Thank you for your help.
I haven't got much further but with Rob's advice I managed to crop fits files in AIP4WIN. I managed to straighten this one with less moves in Iris (I used geometry, rotate as before - perhaps there is a better method), and I changed it to grey scale in Iris, and saved as a pic file. I also felt I had more control of the thresholds levels, though still not quite sure what is best to aim for. Knowing that little peak was H alpha meant I could calibrate it for wavelength, though the numbers have rather swamped the tiny spectrum. Is there any way to control this? I think Altair was higher in the sky than gamma Cas, and obviously a different direction so probably not ideal, but the best I've got.
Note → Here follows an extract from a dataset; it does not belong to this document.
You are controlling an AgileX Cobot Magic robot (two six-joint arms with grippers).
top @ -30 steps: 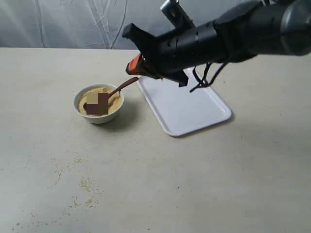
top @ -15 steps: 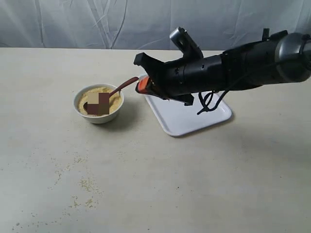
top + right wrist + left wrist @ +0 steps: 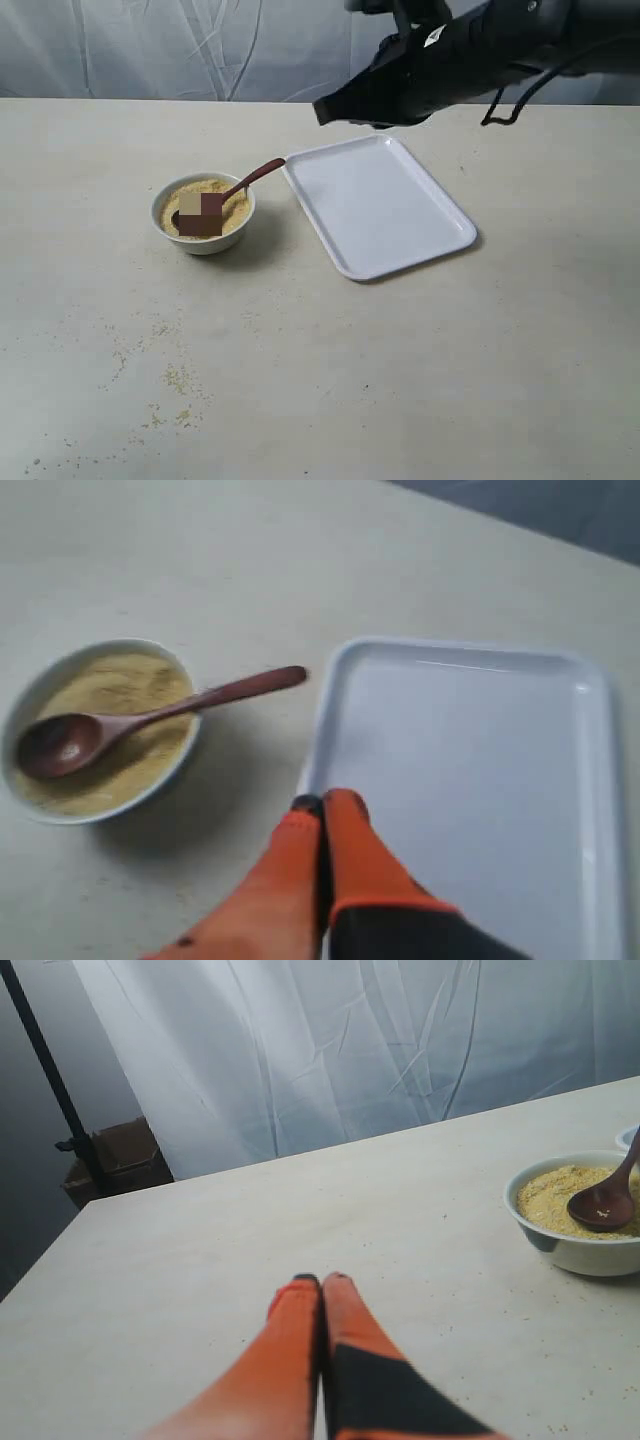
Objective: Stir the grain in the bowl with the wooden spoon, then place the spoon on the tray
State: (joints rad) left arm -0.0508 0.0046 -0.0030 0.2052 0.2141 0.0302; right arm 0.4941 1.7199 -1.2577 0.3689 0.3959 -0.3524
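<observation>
The white bowl (image 3: pixel 203 243) holds a mound of yellow-tan grain (image 3: pixel 232 207). The dark wooden spoon (image 3: pixel 256 177) rests in it, scoop in the grain and handle leaning over the rim toward the white tray (image 3: pixel 380 205) beside it. The right arm (image 3: pixel 450 50) hangs high above the tray's far end. In the right wrist view, the right gripper (image 3: pixel 323 802) is shut and empty over the tray's edge (image 3: pixel 330 695), clear of the spoon (image 3: pixel 200 697) and bowl (image 3: pixel 128 645). In the left wrist view, the left gripper (image 3: pixel 321 1280) is shut and empty over bare table, well away from the bowl (image 3: pixel 580 1255).
Loose greenish-yellow specks (image 3: pixel 175 380) lie scattered on the table at the front left. A pale curtain (image 3: pixel 200 45) hangs behind the table. The left wrist view shows the table's far edge (image 3: pixel 300 1155) and a dark stand (image 3: pixel 60 1110) beyond it.
The right arm has risen and pulled back to the right, away from the spoon handle it was near. The spoon, bowl and tray have not moved.
</observation>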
I will check out Christian Buil's page on atmospheric extinction, thanks.
I couldn't get into the files to save the latest profile so I didn't know what else to do other than attaching it.
Cheers,
Jan
To: staranalyser@yahoogroups.com
From: robin@...
Date: Wed, 8 Jul 2009 10:48:12 +0100
Subject: Re: [staranalyser] gamma Cas spectra
>Is it better to continue with stacked raw images for the calibration, and to use images taken the same night? Any tips are welcome.
For highest accuracy it is best to take a calibration star on the same night and approximately the same elevation as the target, particularly if the target is low in the sky. This helps to make the atmospheric extinction similar. In practise though you should get a reasonable result using instrument response calibrations from other runs. As a variable star observer you might be interested in the effects of extinction on spectra. Christian buil has recently added a page on the ARAS website on how to correct low resolution spectra for extinction here. (It is not for the beginner though!)
http://www.astrosur
Note that if you have used the "spectra" "correct tilt of a 2D spectra" function of IRIS to level the spectrum, this changes the X scale so the wavelength calibration of calibration star and target will only be comparable if they were both changed by the same angle. The "geometry" "rotate" function does not change the scale but can give more pronounced wave artifacts in the spectrum.